Only the lines from the one that includes "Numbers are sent" through the last line below belong in the reply, copied exactly and without pictures.
• • • • •
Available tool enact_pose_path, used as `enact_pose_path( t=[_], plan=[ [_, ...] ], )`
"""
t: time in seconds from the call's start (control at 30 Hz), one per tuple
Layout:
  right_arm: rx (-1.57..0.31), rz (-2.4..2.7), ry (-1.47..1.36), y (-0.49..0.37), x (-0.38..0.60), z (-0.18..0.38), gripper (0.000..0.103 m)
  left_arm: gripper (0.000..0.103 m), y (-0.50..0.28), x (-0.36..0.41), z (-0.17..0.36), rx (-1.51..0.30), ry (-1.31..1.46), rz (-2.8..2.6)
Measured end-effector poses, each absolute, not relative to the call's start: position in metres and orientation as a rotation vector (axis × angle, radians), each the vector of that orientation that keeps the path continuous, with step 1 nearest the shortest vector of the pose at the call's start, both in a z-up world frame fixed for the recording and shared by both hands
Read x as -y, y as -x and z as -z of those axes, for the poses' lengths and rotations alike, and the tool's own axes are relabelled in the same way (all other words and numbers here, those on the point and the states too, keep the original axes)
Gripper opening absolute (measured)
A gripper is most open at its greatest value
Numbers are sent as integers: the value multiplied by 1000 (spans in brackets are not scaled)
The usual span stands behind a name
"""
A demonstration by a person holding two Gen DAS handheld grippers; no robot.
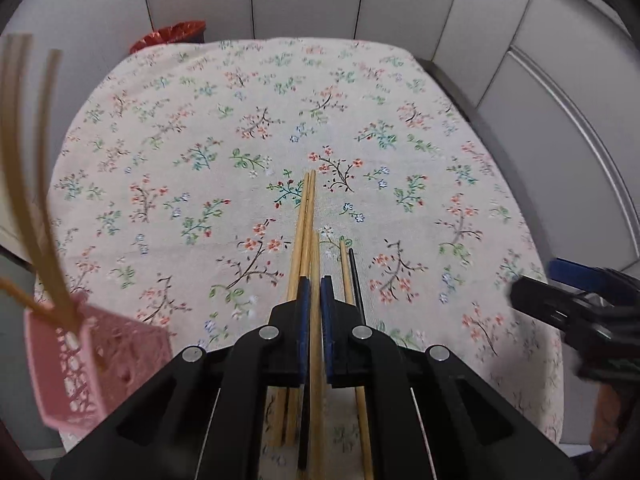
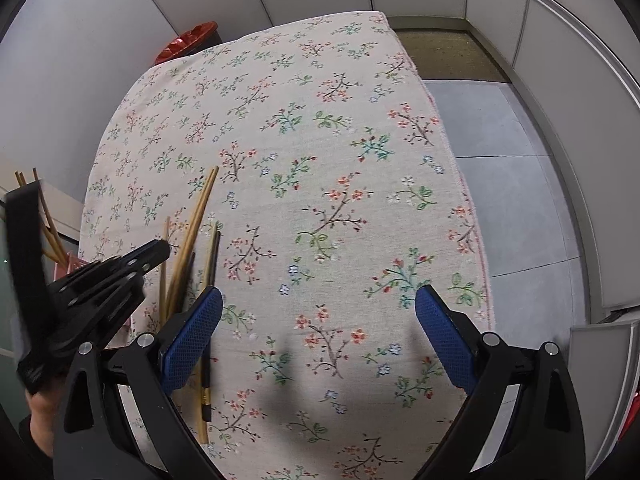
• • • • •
OUTPUT OF THE TASK:
Numbers are sent as integers: the value multiplied by 1000 (spans in brackets are not scaled)
The usual span stands behind a name
"""
A demonstration by a person holding two Gen DAS handheld grippers; no robot.

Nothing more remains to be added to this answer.